Già, cosa dire di tutte quelle proprietà chiuse, monasteri, colonie estive e invernali, collegi, ex orfanotrofi, scuole, da anni ritrasformati in Ostelli e/o B&b, pensioni… una nuova categoria di preti e suore, trasformati in imprenditori…, concorrenti emergenti di quella già penalizzate categoria degli albergatori, che da alcuni anni, anche a causa di ciò, si trovano a doversi confrontare con nuove strutture, riadattate e utilizzate per dare alloggio a studenti, professionisti, turisti…, religiosi e quant’altro…
Una bella concorrenza sleale, dal momento che questi sono esenti da tasse, imposte, contribuzioni, ecc… e dove i soldi incassati – quasi sempre richiesti in contanti – vanno a foraggiare quel sistema a “nero” necessario a sovvenzionare le banche vaticane e quante a loro stanno a contorno…
Certo quando si tocca la Chiesa… o i suoi interpreti… ecco che sono in molti a non volersi esporre per paura, in particolare tra questi ci sono i nostri politici, che evitano di perdere quei consensi elettorali provenienti dal quell’ormai consolidato sistema clientelare dell’ex Dc…,
Ma il tempo delle “scomuniche” è finito e Francesco… sì proprio il ns. papa Francesco… una volta e per tutte deve farsi sentire forte… con i fatti e non solo con le parole… imporre l’apertura di tutte quelle strutture e trasformarle in nuove opportunità di riferimento per tutti questi indigenti migranti…
Trovare quel giusto compromesso, che, anche grazie all’aiuto delle associazioni di volontariato quali Caritas o associazioni varie onlus, ecc… comincino ad assoggettare ad essi, quel giusto apporto non solo materiale, ma soprattutto morale, che poi è lo stesso a cui da sempre essi, proprio per principio, dicono d’ispirarsi…
Rimanere inermi, così come si è finora fatto… attendendo che i cadaveri spiaggino… e un modo criminale a cui un popolo “civile” non può certamente partecipare… e non si tratta di dover attendere eventuali sostegni economici europei!!!
Se l’insegnamento cristiano è quello di aiutare… allora bisogna dedicarsi a questo!!!
La nostra comunità deve dare un segnale forte e chiaro, eliminando innanzitutto quei pregiudizi d’intolleranza…, e senza più nascondersi, dietro false solidarietà oppure attendendo invano, che il problema si risolvi da se, o sperando che il problema possa trasformarsi in qualcosa che, riesca a produrre un qualche business economico… 

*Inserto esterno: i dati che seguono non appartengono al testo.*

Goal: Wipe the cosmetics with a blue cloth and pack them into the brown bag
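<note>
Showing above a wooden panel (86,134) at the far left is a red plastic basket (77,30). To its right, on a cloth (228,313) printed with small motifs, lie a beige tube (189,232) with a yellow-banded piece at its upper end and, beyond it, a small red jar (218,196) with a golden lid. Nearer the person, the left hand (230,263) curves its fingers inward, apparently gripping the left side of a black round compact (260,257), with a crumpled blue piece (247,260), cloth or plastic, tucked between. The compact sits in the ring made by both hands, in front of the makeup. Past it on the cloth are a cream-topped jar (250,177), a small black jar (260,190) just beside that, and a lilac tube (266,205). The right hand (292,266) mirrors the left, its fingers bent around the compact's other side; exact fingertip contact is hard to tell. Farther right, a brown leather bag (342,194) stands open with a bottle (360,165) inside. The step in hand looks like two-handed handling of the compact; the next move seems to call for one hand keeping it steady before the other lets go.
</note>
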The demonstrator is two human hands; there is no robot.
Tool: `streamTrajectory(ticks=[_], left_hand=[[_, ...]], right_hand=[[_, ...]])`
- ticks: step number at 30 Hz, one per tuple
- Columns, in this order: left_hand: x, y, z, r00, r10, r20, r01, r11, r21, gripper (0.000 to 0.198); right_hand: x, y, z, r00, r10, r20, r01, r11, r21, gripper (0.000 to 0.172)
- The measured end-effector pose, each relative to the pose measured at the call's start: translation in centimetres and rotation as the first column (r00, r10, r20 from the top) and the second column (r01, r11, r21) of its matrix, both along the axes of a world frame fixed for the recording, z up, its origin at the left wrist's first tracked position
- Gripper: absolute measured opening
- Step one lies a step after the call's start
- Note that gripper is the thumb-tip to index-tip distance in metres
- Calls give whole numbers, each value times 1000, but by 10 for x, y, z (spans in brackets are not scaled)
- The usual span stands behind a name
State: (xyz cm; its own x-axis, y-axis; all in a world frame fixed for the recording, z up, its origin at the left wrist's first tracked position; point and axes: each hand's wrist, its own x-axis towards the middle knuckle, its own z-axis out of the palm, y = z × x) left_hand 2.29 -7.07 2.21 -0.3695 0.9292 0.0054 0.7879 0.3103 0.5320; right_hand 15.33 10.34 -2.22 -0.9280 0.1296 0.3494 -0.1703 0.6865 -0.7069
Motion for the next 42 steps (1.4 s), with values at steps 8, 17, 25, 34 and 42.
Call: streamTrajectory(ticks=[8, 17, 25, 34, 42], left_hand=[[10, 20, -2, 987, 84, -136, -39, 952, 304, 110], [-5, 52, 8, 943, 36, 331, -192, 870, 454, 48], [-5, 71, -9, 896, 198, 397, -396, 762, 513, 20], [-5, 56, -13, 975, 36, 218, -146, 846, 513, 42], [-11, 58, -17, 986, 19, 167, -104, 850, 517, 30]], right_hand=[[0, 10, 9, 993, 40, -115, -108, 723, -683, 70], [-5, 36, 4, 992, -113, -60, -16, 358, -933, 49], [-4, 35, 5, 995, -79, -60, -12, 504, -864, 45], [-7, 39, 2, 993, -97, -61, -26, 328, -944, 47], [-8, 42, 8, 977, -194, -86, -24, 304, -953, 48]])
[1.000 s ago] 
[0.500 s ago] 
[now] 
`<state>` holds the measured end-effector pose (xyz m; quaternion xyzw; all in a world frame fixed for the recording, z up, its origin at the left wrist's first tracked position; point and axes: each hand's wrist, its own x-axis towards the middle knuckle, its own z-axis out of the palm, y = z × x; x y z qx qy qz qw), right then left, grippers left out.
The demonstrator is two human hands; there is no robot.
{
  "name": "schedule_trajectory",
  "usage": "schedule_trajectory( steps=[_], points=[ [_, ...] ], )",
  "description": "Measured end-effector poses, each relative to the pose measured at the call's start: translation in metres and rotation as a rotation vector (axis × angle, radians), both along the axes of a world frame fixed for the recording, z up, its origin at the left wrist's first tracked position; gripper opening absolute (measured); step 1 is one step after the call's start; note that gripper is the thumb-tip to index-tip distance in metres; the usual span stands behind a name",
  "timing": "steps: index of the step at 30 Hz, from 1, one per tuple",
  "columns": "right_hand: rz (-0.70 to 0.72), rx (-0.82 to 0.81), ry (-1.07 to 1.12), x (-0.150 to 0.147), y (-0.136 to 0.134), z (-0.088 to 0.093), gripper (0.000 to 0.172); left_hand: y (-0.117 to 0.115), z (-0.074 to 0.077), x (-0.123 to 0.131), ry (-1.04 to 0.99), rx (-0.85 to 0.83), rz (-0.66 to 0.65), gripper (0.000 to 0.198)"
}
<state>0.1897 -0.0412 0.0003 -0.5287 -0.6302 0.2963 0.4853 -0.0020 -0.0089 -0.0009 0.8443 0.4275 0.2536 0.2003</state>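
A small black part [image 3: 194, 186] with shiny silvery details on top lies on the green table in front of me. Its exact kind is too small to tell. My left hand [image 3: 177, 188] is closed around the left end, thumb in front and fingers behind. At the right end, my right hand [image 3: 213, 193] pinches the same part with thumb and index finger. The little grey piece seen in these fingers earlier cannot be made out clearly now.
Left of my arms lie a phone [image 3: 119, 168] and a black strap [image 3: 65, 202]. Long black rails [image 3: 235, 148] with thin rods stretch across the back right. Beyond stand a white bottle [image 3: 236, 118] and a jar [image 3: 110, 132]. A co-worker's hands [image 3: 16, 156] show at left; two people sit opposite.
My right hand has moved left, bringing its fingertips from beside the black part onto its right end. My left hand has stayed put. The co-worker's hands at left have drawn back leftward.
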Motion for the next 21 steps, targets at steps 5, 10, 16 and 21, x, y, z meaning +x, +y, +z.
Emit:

Abbiamo visto in quale modo la malavita organizzata abbia – insieme ad alcuni suoi interlocutori nel mondo dell’amministrazione della cosa pubblica – gestito questo problema, soltanto per poter incamerare, milioni e milioni di euro…, da poter poi meglio distribuire a tutti i livelli… dagli uomini della politica, fino all’ultimo dipendente associato alla criminalità…
Adesso basta…, credo sia giunto il termine d’invertire la rotta e iniziare a fare qualcosa di veramente concreto per questa gente…,, riavviando nuove politiche non solo culturali, ma sociali ed economiche, che possano permettere a quei paesi una celere ripresa economica…
Nuovi programmi d’investimento, che facciano in modo di non far più migrare la propria popolazione dalle proprie terre, ma investendo in quelle proprie risorse umane, con la convinzione di poter definitivamente credere, che nei propri paesi, ci possa essere ancora, quella speranza di un futuro migliore, per se e per i propri cari…, senza l’illusione di dover credere che, giungendo da noi, si possa trovare quel tanto “paradiso” ricercato!!!